→ WHAT YOU HAVE TO DO
After reading the data below, copy out every line that contains the word "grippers".

(Saved entries)
╭──

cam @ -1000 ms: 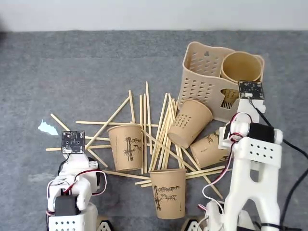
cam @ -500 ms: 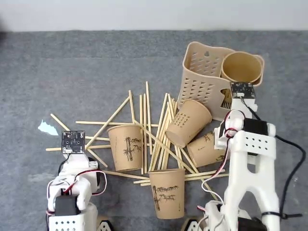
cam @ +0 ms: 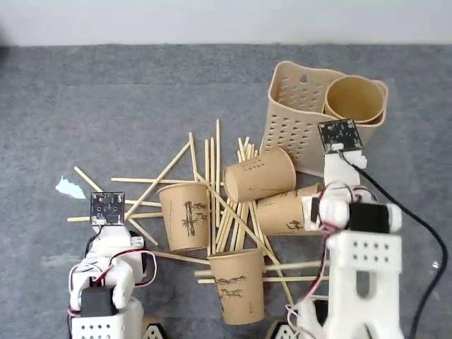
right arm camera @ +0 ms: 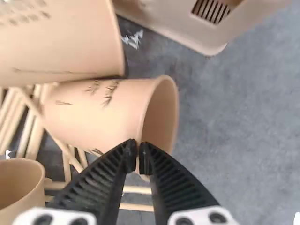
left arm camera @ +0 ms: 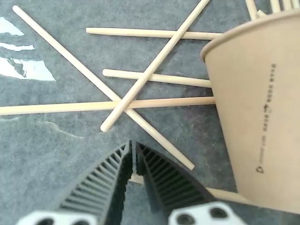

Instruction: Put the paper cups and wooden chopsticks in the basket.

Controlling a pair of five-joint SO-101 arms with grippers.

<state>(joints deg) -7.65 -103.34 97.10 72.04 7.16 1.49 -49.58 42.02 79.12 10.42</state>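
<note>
- The left arm's fingers (left arm camera: 133, 149) are pressed together and hold nothing, low over the grey worktop (left arm camera: 42, 140).
- Just ahead of their tips, wooden chopsticks (left arm camera: 151, 70) lie crossed, and a paper cup (left arm camera: 258, 108) is to one side of them.
- The right arm's fingers (right arm camera: 137, 145) are also pressed together. Their tips are at the rim of a lying cup (right arm camera: 103, 112); whether they touch it, I cannot tell.
- Beyond it lies a second cup (right arm camera: 56, 37), then the basket (right arm camera: 206, 23), with one cup inside (cam: 353, 99).

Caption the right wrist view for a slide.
Shut right claw over a tipped paper cup lying on chopsticks, basket nearby.
</note>
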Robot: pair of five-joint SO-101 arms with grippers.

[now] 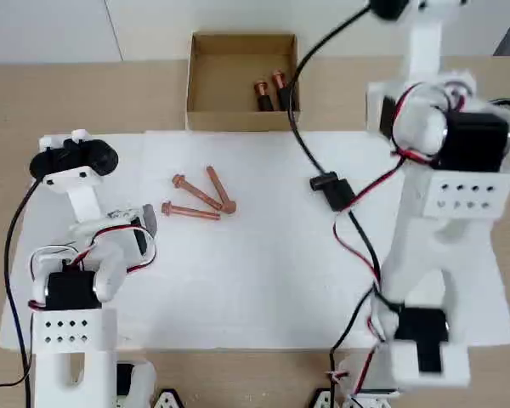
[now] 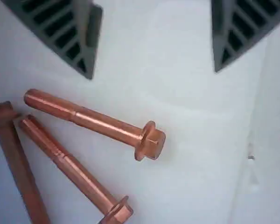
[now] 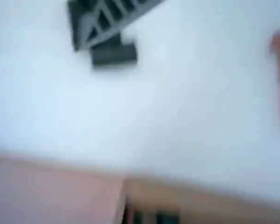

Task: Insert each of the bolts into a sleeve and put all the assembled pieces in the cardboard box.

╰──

→ COMPLETED TASK
Controlling a pair of five-joint SO-101 arms with grippers.
Robot: pair of five-joint SO-101 arms with grippers.

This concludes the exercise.